Line by line, copy the material below exactly.

══ Data below

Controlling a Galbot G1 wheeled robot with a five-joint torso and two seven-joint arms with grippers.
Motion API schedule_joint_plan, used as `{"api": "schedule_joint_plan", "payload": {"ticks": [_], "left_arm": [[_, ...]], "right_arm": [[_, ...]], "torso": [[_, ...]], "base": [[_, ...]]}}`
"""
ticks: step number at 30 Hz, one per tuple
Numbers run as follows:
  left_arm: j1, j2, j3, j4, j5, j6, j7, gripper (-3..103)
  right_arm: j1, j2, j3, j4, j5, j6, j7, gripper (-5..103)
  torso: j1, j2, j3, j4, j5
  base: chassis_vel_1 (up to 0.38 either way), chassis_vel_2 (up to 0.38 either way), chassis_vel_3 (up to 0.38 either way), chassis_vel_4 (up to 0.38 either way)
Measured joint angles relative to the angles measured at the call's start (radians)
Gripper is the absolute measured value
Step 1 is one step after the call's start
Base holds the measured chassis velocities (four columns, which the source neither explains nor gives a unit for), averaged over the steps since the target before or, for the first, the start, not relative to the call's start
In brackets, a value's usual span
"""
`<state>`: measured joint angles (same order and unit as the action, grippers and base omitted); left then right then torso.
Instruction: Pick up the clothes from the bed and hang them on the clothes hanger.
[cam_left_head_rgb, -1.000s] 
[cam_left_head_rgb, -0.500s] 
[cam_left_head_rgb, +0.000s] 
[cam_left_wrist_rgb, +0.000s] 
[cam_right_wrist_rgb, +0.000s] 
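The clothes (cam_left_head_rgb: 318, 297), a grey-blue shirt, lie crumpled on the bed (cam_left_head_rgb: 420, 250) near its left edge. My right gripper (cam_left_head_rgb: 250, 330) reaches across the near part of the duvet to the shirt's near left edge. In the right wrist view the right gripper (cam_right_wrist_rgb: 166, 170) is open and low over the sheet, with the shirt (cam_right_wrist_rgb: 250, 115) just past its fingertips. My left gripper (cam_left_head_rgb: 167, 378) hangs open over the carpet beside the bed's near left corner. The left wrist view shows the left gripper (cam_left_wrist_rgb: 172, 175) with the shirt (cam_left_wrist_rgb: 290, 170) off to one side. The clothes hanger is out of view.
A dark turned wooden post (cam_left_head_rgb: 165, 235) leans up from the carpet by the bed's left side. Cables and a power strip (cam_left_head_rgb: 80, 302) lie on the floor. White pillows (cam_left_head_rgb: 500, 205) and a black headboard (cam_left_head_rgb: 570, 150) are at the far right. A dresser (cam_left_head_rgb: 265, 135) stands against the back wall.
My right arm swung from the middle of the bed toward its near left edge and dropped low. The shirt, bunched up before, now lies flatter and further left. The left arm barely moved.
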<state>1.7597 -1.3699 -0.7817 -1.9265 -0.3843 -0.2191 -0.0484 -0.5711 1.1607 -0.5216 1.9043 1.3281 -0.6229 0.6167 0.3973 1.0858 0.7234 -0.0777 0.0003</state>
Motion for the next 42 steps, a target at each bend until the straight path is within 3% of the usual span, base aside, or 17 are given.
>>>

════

■ Exercise output:
Controlling a Galbot G1 wheeled robot with a five-joint torso and two seven-joint arms with grippers.
Motion API schedule_joint_plan, used as `{"api": "schedule_joint_plan", "payload": {"ticks": [_], "left_arm": [[_, ...]], "right_arm": [[_, ...]], "torso": [[_, ...]], "base": [[_, ...]]}}`
"""
ticks: step number at 30 Hz, one per tuple
Numbers run as follows:
  left_arm: j1, j2, j3, j4, j5, j6, j7, gripper (-3..103)
  right_arm: j1, j2, j3, j4, j5, j6, j7, gripper (-5..103)
  torso: j1, j2, j3, j4, j5
  base: chassis_vel_1 (up to 0.38 either way), chassis_vel_2 (up to 0.38 either way), chassis_vel_3 (up to 0.38 either way), chassis_vel_4 (up to 0.38 either way)
Measured joint angles relative to the angles measured at the call's start (radians)
Gripper is the absolute measured value
Step 1 is one step after the call's start
Base holds the measured chassis velocities (four columns, which the source neither explains nor gives a unit for), averaged over the steps since the target before or, for the first, the start, not relative to the call's start
In brackets, a value's usual span
"""
`<state>`: measured joint angles (same order and unit as the action, grippers and base omitted); left then right then torso.
Instruction: Pick up the clothes from the bed and hang them on the clothes hanger.
[cam_left_head_rgb, -1.000s] 
[cam_left_head_rgb, -0.500s] 
[cam_left_head_rgb, +0.000s] 
[cam_left_wrist_rgb, +0.000s] 
[cam_right_wrist_rgb, +0.000s] 
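The clothes (cam_left_head_rgb: 318, 297), a grey-blue shirt, lie crumpled on the bed (cam_left_head_rgb: 420, 250) near its left edge. My right gripper (cam_left_head_rgb: 250, 330) reaches across the near part of the duvet to the shirt's near left edge. In the right wrist view the right gripper (cam_right_wrist_rgb: 166, 170) is open and low over the sheet, with the shirt (cam_right_wrist_rgb: 250, 115) just past its fingertips. My left gripper (cam_left_head_rgb: 167, 378) hangs open over the carpet beside the bed's near left corner. The left wrist view shows the left gripper (cam_left_wrist_rgb: 172, 175) with the shirt (cam_left_wrist_rgb: 290, 170) off to one side. The clothes hanger is out of view.
A dark turned wooden post (cam_left_head_rgb: 165, 235) leans up from the carpet by the bed's left side. Cables and a power strip (cam_left_head_rgb: 80, 302) lie on the floor. White pillows (cam_left_head_rgb: 500, 205) and a black headboard (cam_left_head_rgb: 570, 150) are at the far right. A dresser (cam_left_head_rgb: 265, 135) stands against the back wall.
My right arm swung from the middle of the bed toward its near left edge and dropped low. The shirt, bunched up before, now lies flatter and further left. The left arm barely moved.
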<state>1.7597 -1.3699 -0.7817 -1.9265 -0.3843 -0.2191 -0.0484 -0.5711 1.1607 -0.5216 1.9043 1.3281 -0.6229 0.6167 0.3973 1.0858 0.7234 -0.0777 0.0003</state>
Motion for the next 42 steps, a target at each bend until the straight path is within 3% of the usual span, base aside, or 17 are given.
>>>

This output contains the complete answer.